[TASK PROMPT]:
Only the lines from the beginning of the entries through the one that holds "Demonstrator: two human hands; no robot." may appear in the answer, written out exactly and free of pictures.

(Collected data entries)

>>>>>

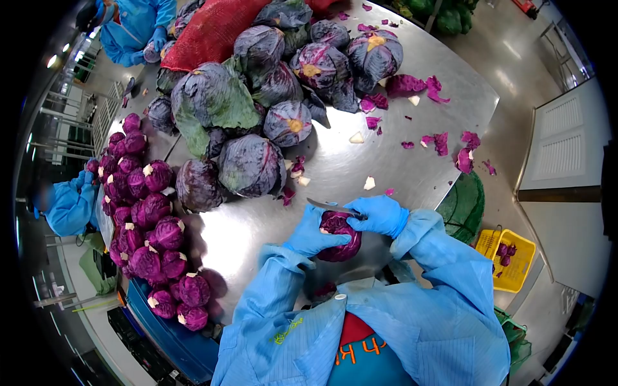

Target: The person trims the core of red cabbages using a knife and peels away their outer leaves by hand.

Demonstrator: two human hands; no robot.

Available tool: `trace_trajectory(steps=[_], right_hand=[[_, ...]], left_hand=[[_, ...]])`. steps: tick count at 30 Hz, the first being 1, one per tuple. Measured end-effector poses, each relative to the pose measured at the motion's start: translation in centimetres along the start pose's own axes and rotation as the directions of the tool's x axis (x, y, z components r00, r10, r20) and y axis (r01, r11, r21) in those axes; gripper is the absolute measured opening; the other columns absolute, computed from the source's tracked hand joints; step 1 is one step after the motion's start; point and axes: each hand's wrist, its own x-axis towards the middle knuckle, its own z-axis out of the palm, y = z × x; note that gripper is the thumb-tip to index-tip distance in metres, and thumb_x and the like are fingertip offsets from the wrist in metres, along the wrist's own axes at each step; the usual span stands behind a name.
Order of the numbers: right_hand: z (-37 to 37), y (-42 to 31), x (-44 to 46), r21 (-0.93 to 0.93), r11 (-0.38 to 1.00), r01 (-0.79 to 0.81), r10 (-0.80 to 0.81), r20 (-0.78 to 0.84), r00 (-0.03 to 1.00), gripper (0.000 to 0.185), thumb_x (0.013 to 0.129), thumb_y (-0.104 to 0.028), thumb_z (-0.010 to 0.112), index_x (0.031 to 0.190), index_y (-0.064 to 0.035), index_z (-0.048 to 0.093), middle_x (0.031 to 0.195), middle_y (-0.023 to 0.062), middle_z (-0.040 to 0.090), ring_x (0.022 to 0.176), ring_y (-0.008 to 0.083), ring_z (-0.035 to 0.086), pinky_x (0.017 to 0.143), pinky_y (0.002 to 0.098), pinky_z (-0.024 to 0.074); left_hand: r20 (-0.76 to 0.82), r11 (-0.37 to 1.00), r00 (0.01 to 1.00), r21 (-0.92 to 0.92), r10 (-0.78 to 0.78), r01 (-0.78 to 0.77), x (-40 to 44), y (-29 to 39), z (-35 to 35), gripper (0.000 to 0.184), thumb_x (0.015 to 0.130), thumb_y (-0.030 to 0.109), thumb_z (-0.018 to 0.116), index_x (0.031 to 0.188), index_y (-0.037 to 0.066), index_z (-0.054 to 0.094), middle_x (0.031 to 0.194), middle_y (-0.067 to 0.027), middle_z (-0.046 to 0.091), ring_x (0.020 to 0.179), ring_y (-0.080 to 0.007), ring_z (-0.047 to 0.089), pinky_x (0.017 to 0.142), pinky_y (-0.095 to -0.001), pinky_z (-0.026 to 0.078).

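My left hand (312, 233), in a blue glove, is wrapped round the left side of a red cabbage (341, 248) near the table's front edge. In my gloved right hand (380, 216) is a knife, its curved blade (327, 206) lying across the top of that cabbage and pointing left. The knife's handle is hidden in my fingers. Just beyond my hands, a pale cut piece (369, 183) lies on the metal table (399, 170). Untrimmed red cabbages (252, 165) with dull outer leaves are heaped ahead. Shiny trimmed cabbages (152, 211) form a pile at the left.
A red mesh sack (215, 35) lies among the far cabbages. Purple leaf scraps (441, 144) are scattered to the right. A yellow crate (523, 260) and a green net basket (465, 209) stand beyond the right edge. Two people in blue (136, 29) are at the far left.
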Motion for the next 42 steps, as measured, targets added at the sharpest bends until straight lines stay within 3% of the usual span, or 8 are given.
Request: trace_trajectory(steps=[5, 18, 20, 22, 25, 27, 31, 42], right_hand=[[0.3, -0.1, 0.6, -0.339, 0.940, -0.037, 0.004, -0.097, 0.995, 0.023, 0.085, -0.028, 0.062, 0.104, -0.0155, 0.062, 0.091, 0.0079, 0.065, 0.084, 0.0277, 0.065, 0.071, 0.0383, 0.0515], [-0.2, 1.2, 1.2, -0.425, 0.901, 0.088, -0.174, -0.166, 0.971, 0.030, 0.084, -0.029, 0.065, 0.111, -0.0167, 0.063, 0.087, 0.0062, 0.066, 0.075, 0.0289, 0.065, 0.062, 0.0416, 0.0508], [-3.1, 4.6, 2.7, -0.042, 0.999, 0.019, -0.041, -0.624, 0.780, 0.038, 0.086, -0.035, 0.065, 0.118, -0.0145, 0.061, 0.085, 0.0111, 0.067, 0.074, 0.0311, 0.066, 0.062, 0.0421, 0.0511], [-7.3, 4.3, 2.7, -0.170, 0.849, -0.499, 0.207, -0.763, 0.612, 0.041, 0.090, -0.034, 0.062, 0.126, -0.0132, 0.060, 0.081, 0.0156, 0.066, 0.072, 0.0318, 0.066, 0.066, 0.0408, 0.0524], [-7.5, 3.2, 1.6, -0.080, 0.902, -0.424, 0.265, -0.672, 0.691, 0.039, 0.092, -0.029, 0.062, 0.128, -0.0133, 0.061, 0.079, 0.0151, 0.067, 0.069, 0.0284, 0.067, 0.070, 0.0381, 0.0536], [-5.0, 1.3, 1.4, 0.359, 0.920, -0.156, 0.268, -0.286, 0.920, 0.042, 0.090, -0.019, 0.063, 0.132, -0.0142, 0.059, 0.101, 0.0117, 0.070, 0.088, 0.0206, 0.066, 0.082, 0.0330, 0.0528], [0.2, 0.7, 2.5, 0.417, 0.900, 0.129, -0.180, 0.085, 0.980, 0.044, 0.090, -0.017, 0.064, 0.133, -0.0112, 0.058, 0.116, 0.0112, 0.066, 0.107, 0.0217, 0.063, 0.094, 0.0347, 0.0486], [0.3, -2.3, -3.1, -0.062, 0.988, 0.144, -0.144, 0.002, 0.990, 0.057, 0.080, -0.019, 0.066, 0.136, -0.0223, 0.054, 0.125, 0.0077, 0.060, 0.104, 0.0309, 0.062, 0.084, 0.0381, 0.0530]], left_hand=[[0.038, 0.990, 0.998, 0.125, 0.055, -0.059, 0.5, 0.2, 0.1, 0.097, 0.058, 0.029, 0.093, 0.135, 0.001, 0.039, 0.128, -0.0140, 0.049, 0.118, -0.0261, 0.053, 0.103, -0.0374, 0.042], [-0.332, 0.991, 0.943, 0.131, 0.037, 0.007, -2.3, -0.5, 2.9, 0.089, 0.050, 0.035, 0.094, 0.118, -0.003, 0.049, 0.118, -0.0167, 0.046, 0.108, -0.0285, 0.052, 0.095, -0.0390, 0.046], [-0.240, 0.947, 0.961, 0.317, 0.139, -0.058, -3.1, 0.0, 2.8, 0.089, 0.053, 0.035, 0.093, 0.121, -0.001, 0.048, 0.121, -0.0160, 0.044, 0.112, -0.0271, 0.049, 0.098, -0.0377, 0.044], [-0.173, 0.888, 0.962, 0.446, 0.210, -0.113, -3.6, 0.2, 2.7, 0.091, 0.053, 0.034, 0.093, 0.124, 0.001, 0.047, 0.122, -0.0156, 0.044, 0.114, -0.0276, 0.048, 0.101, -0.0369, 0.042], [-0.124, 0.866, 0.960, 0.471, 0.251, -0.165, -3.7, 0.4, 2.3, 0.094, 0.052, 0.035, 0.093, 0.127, 0.002, 0.046, 0.123, -0.0160, 0.044, 0.115, -0.0290, 0.048, 0.102, -0.0382, 0.042], [-0.037, 0.823, 0.950, 0.512, 0.309, -0.248, -3.5, 0.0, 2.2, 0.095, 0.052, 0.035, 0.093, 0.128, 0.002, 0.046, 0.124, -0.0169, 0.043, 0.116, -0.0306, 0.048, 0.102, -0.0390, 0.042], [-0.076, 0.890, 0.965, 0.411, 0.249, -0.197, -3.6, -0.4, 2.6, 0.093, 0.052, 0.036, 0.092, 0.127, 0.002, 0.048, 0.125, -0.0174, 0.045, 0.118, -0.0326, 0.048, 0.101, -0.0410, 0.042], [-0.080, 0.882, 0.984, 0.459, 0.158, -0.104, -2.9, 0.1, 2.6, 0.102, 0.049, 0.037, 0.094, 0.131, 0.000, 0.045, 0.126, -0.0196, 0.047, 0.117, -0.0340, 0.050, 0.100, -0.0419, 0.044]])
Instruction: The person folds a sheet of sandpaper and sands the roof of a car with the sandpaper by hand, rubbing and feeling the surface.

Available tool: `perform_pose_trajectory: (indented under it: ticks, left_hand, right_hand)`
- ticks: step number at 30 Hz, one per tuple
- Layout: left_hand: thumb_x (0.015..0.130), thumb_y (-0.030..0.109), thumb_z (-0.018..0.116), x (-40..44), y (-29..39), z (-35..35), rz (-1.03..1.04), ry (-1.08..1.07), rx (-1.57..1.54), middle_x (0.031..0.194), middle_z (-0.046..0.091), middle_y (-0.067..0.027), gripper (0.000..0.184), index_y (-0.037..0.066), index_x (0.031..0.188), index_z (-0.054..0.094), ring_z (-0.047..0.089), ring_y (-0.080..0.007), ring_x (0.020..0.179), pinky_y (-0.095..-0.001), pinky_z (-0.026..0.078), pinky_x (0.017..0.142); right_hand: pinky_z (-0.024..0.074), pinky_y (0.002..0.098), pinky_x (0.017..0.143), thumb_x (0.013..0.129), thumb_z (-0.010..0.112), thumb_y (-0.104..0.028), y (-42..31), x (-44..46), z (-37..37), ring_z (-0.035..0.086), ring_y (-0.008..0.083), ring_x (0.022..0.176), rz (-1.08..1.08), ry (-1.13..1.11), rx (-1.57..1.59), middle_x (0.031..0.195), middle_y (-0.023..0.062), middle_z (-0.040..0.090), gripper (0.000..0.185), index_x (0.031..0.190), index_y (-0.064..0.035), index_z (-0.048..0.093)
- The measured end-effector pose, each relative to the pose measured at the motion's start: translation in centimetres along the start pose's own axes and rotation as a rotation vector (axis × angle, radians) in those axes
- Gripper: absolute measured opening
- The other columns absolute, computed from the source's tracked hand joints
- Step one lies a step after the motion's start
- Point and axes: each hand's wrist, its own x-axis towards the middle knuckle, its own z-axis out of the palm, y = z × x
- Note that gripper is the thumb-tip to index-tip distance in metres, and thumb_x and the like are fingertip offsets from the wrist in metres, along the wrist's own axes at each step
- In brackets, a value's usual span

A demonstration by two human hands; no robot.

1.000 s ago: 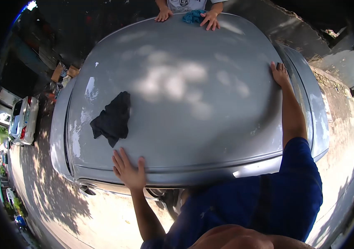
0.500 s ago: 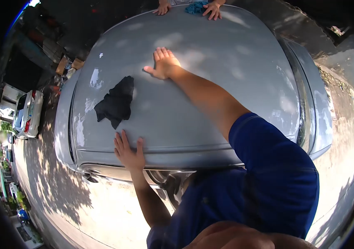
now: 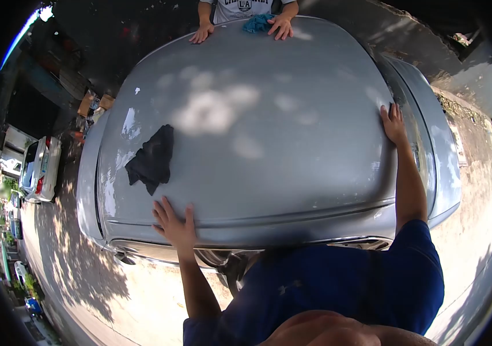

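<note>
Below me spreads the grey roof of a car (image 3: pixel 292 167). My left hand (image 3: pixel 176 226) lies flat on its near edge, fingers spread, holding nothing. Just beyond those fingertips is a crumpled black cloth (image 3: pixel 152 161), apart from the hand. Over at the right edge of the roof, beside the window glass, my right hand (image 3: pixel 394 124) rests with its fingers stretched out and nothing visible in it.
Across the roof a person in a grey shirt (image 3: pixel 243 8) has both hands on the far edge, a blue cloth (image 3: pixel 259 23) by one hand. A white car (image 3: pixel 41 169) is parked at left. Cardboard boxes (image 3: pixel 86 104) stand behind.
My right hand has moved from the middle of the roof to its right edge. My left hand stays on the near edge. The other person has come further into view.
</note>
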Motion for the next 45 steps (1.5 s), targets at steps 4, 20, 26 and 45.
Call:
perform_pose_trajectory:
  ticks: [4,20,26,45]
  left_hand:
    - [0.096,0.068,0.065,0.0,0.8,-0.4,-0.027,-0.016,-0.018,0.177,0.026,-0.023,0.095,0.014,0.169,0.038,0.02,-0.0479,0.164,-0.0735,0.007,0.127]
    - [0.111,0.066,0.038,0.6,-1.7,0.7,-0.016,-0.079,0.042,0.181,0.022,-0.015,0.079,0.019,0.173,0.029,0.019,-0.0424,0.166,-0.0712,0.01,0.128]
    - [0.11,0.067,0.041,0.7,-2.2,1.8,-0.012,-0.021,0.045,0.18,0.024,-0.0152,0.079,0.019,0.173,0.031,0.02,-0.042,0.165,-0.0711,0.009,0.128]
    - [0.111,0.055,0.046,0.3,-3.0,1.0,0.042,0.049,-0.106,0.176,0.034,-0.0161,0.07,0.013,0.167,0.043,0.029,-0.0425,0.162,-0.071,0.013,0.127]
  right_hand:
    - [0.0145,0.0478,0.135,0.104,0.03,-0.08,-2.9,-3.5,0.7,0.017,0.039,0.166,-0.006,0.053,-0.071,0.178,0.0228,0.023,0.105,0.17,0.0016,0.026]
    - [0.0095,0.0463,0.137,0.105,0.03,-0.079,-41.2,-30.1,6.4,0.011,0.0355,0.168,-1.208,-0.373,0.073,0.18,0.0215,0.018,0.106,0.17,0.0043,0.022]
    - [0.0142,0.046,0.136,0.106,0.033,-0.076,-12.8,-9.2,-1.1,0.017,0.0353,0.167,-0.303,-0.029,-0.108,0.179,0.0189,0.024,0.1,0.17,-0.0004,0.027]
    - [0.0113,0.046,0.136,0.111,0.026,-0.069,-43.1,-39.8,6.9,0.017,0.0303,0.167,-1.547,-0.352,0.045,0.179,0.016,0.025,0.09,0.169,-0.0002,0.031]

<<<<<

[TASK RESULT]:
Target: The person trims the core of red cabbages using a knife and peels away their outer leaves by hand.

Demonstrator: two human hands; no robot.

This answer is now complete.